Along with many other U.S. Jews, I wanted to feel pride at the opening of the U.S. embassy in Jerusalem. But amid the carnage in Gaza, I felt nausea
Debra Shushan | May 16, 2018 |
For Jews around the world, the opening of the U.S. embassy to Israel in Jerusalem should have been an occasion for jubilation and pride. And while for some it was, many of the rest of us watched the ceremony feeling a combination of nausea and cognitive dissonance.
There were at least three reasons to feel ill.
The first and most obvious is that the ceremony took place yesterday against the backdrop of carnage in Gaza.
While American and Israeli officials congratulated themselves in Jerusalem, denizens of the open-air prison which Israel continues to occupy (through its control of air, sea, and land routes out of Gaza and even of its population registry) were being shot to death by the dozens.
Yesterday was the single bloodiest day in the Israeli-Palestinian conflict since the 2014 Gaza war. By evening local time, the Palestinian Health Ministry in Gaza reported that 58 Palestinians were killed and more than 2,700 were wounded. The dead purportedly included several minors.
While some Gazans were heeding calls to breech the separation fence, the use of live rounds against unarmed protesters is an offense against both law and morality.

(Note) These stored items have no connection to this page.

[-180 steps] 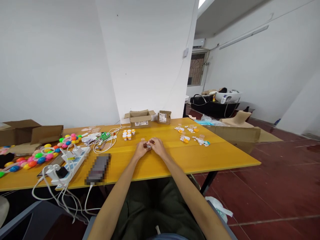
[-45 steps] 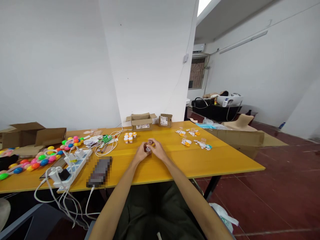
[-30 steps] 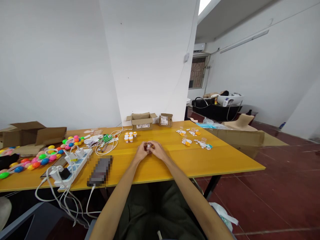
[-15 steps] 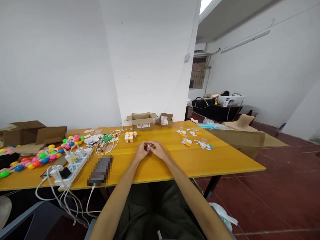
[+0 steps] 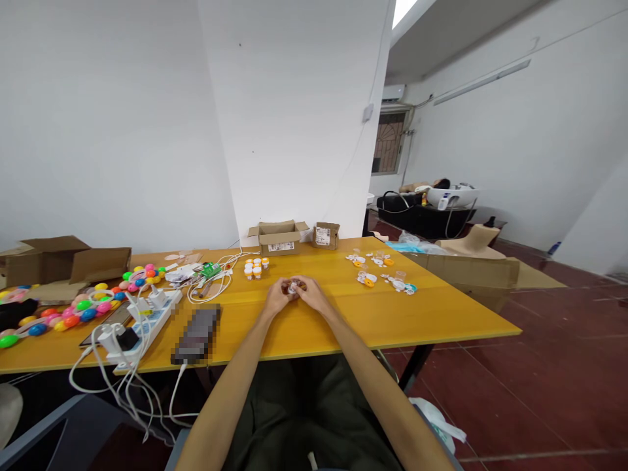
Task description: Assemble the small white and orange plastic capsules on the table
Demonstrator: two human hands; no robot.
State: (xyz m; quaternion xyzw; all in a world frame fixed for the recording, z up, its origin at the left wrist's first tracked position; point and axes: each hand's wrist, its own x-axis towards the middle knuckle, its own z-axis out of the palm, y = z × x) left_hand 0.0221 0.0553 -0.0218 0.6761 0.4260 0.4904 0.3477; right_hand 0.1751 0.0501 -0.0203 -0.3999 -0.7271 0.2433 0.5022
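Note:
My left hand [image 5: 277, 296] and my right hand [image 5: 310, 295] meet over the middle of the yellow table [image 5: 343, 314], fingertips pinched together on a small object [image 5: 293, 286] with brown and clear parts. The object is too small to name and mostly hidden by my fingers. A cluster of small orange-capped white vials [image 5: 256, 266] stands just beyond my hands to the left. Loose white and orange caps and small clear pieces [image 5: 377, 271] lie scattered to the right.
Two cardboard boxes [image 5: 279, 237] sit at the far edge by the pillar. A power strip with chargers and cables [image 5: 140, 320], a dark phone [image 5: 196, 335], colourful plastic eggs [image 5: 83, 307] and more boxes [image 5: 69, 261] fill the left. Flattened cardboard [image 5: 471, 265] lies to the right.
My hands have stayed together over the same spot, fingers shifting slightly around the small object. The view has tilted a little. Nothing else on the table has moved.

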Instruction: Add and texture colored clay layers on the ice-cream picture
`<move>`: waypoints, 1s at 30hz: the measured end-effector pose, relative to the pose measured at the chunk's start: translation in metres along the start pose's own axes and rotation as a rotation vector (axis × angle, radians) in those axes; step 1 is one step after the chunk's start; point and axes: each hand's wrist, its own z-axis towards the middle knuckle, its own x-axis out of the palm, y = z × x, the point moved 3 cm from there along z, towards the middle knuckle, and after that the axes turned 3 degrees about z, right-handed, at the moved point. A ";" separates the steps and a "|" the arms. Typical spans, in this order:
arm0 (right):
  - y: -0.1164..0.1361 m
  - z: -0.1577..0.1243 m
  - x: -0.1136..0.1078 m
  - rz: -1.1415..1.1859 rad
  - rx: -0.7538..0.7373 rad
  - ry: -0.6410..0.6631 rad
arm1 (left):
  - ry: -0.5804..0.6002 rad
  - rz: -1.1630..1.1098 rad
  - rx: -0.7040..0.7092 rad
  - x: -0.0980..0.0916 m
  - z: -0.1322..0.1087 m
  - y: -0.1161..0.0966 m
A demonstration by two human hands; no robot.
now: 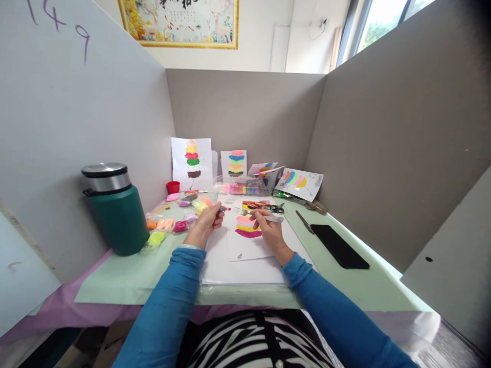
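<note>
My left hand (208, 223) is closed on a small blue and red piece (226, 208) that pokes out past the thumb; its kind is too small to make out. In the fingers of my right hand (269, 231) lies a whitish marker-like stick (276, 219), its tip hidden. Under the right hand is a white sheet (247, 250) with stacked pink, yellow and magenta bands (247, 234). Just beyond, dark-handled scissors (276, 208) rest near a red and yellow printed item (255, 204). Larger white paper (224, 273) lies beneath.
Bags of coloured clay (164, 224) lie left, near a green flask (117, 214) and red cup (173, 187). A clear case (243, 188) stands behind, before propped drawings (192, 163). A black phone-like slab (339, 246) and a knife-like tool (305, 223) lie right. Grey partitions (245, 107) enclose the table.
</note>
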 end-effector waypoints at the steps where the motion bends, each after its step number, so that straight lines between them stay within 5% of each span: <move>1: 0.000 0.000 0.000 -0.002 -0.001 0.000 | 0.003 0.000 -0.004 0.000 0.000 0.001; 10: -0.002 0.004 -0.002 -0.077 0.002 -0.059 | -0.126 0.102 -0.006 -0.003 -0.001 0.001; 15: -0.010 0.021 -0.036 -0.268 0.022 -0.313 | -0.249 0.169 -0.001 -0.004 -0.001 0.003; 17: -0.015 0.029 -0.057 -0.456 0.109 -0.323 | -0.293 0.157 -0.030 -0.004 -0.001 0.004; 20: -0.019 0.035 -0.085 -0.894 0.189 -0.214 | -0.340 0.133 -0.044 -0.003 -0.003 0.003; 24: -0.022 0.033 -0.106 -1.357 0.301 0.121 | -0.279 0.169 0.006 -0.003 -0.004 0.001; 26: -0.023 0.031 -0.114 -1.435 0.405 0.203 | -0.258 0.230 0.017 -0.004 -0.004 0.000; 30: -0.022 0.031 -0.118 -1.445 0.522 0.159 | -0.243 0.278 0.062 -0.004 -0.003 -0.001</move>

It would be a mistake to view the simultaneous events in Jerusalem and Gaza as unrelated, with the latter merely spawning unfortunate optics for the former. Predictably, Israeli Foreign Ministry officials were eager to deny any causal relationship. But while the Gaza protests likely would have occurred without Trump’s moves regarding Jerusalem, Palestinians have made clear that the perception the U.S. has stolen Jerusalem from them is one of the grievances animating their protests.

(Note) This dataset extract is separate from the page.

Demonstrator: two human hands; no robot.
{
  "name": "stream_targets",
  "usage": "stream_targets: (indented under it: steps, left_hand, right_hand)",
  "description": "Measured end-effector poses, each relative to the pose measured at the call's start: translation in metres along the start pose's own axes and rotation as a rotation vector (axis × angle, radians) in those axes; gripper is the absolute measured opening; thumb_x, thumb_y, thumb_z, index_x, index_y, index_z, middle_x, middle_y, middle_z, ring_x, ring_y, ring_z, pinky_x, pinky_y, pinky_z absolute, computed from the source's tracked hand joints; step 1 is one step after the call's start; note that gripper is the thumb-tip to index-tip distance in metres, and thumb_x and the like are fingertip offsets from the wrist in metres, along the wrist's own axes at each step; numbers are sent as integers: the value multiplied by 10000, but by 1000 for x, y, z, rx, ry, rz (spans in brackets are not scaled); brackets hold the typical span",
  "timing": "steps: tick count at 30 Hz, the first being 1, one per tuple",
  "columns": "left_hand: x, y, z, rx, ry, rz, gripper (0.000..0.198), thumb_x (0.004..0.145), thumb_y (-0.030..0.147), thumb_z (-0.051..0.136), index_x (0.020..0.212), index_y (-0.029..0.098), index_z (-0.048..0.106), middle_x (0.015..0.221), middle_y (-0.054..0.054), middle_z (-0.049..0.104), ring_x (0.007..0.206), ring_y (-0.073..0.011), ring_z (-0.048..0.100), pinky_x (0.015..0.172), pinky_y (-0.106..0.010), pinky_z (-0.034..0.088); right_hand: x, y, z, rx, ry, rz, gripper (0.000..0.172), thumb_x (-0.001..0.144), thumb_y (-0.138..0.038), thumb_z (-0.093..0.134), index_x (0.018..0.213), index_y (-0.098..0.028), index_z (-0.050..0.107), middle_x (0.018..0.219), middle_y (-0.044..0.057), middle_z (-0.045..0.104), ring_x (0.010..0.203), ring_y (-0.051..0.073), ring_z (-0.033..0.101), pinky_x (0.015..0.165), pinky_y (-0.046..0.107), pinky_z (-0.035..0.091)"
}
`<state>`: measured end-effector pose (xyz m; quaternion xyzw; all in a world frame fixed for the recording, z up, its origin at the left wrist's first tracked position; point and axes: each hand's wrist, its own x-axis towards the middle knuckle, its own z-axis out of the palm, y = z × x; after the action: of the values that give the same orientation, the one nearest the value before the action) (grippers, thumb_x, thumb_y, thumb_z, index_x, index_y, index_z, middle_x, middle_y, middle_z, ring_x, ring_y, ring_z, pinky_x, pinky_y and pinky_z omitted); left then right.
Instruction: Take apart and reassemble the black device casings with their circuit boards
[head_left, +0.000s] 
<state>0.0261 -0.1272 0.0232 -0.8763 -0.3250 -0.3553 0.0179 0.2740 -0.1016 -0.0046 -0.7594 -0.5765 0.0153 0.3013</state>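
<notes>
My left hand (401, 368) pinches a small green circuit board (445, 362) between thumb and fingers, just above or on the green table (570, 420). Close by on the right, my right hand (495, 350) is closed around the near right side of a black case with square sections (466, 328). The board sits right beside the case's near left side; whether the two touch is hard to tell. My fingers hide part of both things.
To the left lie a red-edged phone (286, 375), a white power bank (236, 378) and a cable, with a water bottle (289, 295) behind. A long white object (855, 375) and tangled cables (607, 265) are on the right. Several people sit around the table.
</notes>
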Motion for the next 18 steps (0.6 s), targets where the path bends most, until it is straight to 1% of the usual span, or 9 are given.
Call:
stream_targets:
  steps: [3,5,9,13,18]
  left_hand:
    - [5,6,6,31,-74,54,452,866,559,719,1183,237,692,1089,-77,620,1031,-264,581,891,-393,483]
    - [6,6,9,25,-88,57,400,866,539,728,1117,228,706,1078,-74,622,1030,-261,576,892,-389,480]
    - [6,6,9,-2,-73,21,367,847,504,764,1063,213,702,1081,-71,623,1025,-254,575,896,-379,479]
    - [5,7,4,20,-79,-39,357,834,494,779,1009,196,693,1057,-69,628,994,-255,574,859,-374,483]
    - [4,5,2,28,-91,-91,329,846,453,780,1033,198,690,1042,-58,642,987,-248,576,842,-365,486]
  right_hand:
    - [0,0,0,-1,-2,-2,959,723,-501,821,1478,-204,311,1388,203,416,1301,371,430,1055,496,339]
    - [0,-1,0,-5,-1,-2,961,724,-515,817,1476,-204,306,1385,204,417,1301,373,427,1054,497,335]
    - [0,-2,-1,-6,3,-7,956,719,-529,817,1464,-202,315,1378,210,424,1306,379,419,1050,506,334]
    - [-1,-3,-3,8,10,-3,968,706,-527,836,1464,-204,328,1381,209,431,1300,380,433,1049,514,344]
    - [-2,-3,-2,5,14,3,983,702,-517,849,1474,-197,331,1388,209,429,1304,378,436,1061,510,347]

Second, the claims of the ceremony participants to want and even to be acting in the pursuit of peace strained credulity to the breaking point. Over and over again throughout the fête, the audience heard proclamations of the desire for peace and particularly the exhortation of Psalm 122, to "pray for the peace of Jerusalem."
At the very least, however, it is clear that President Donald Trump has subordinated any interest in peace and landing the “Deal of the Century” to a desire to fulfill campaign promises to evangelicals in his base and wealthy conservative Jewish donors like Sheldon Adelson.
Successive presidents, Democrat and Republican, had signed the waiver provided in the 1995 Jerusalem Embassy Act because they prioritized avoidance of violence and maintaining the American role as an honest and effective broker of Israeli-Palestinian peace.
Trump did not simply break with his predecessors. After witnessing the consequence of his move – the complete rupture of U.S. relations with the Palestinian Authority – his administration upped the ante and accelerated the embassy move date to May 14, the day before Palestinians observe the commemoration of their national tragedy, the Nakba.
If, by the time Ethiopian-Israeli singer Hagit Yaso wrapped up the ceremony with "Od Yavo Shalom Aleinu” (“Peace Will Yet Come Upon Us”), you felt you were being gaslit: there was no need to question your sanity. You were not alone.
Third, the passion with which Prime Minister Benjamin Netanyahu, President Reuven Rivlin, and other Israeli dignitaries embraced Trump and conservative evangelicals was stomach-churning for many American Jews.
Known for our progressive politics, which for many are driven by our Jewish values, the vast majority (77 percent) of American Jews disapprove of President Trump. The same American Jewish Committee poll which documented the extent of our community’s antipathy to Trump found that only 16 percent of American Jews supported moving the U.S. embassy to Jerusalem, absent progress in Israeli-Palestinian peace talks.
The fact that the Congressional delegation that attended yesterday’s ceremony was composed solely of Republicans speaks volumes. Couple that with the religious officials who offered benedictions: a Chabad rabbi, hardly representative of U.S. Jewish community demographics, and two evangelical pastors – John Hagee and Robert Jeffress – so beyond the pale for their bigoted views that they have been disavowed (and even condemned) by past Republican presidential candidates.
Israelis should realize what is at stake.
Donald Trump will not be the American president forever. With Benjamin Netanyahu aligning Israel wholeheartedly with Trump and the Republican Party (for more evidence, see their collusion in killing the Iran nuclear deal), he endangers the sustainability of Israel’s most precious alliances. Progressive American Jews may lose their patience and bipartisan American support for Israel could become a thing of the past.
The nausea felt yesterday could yet develop into a deeper aversion.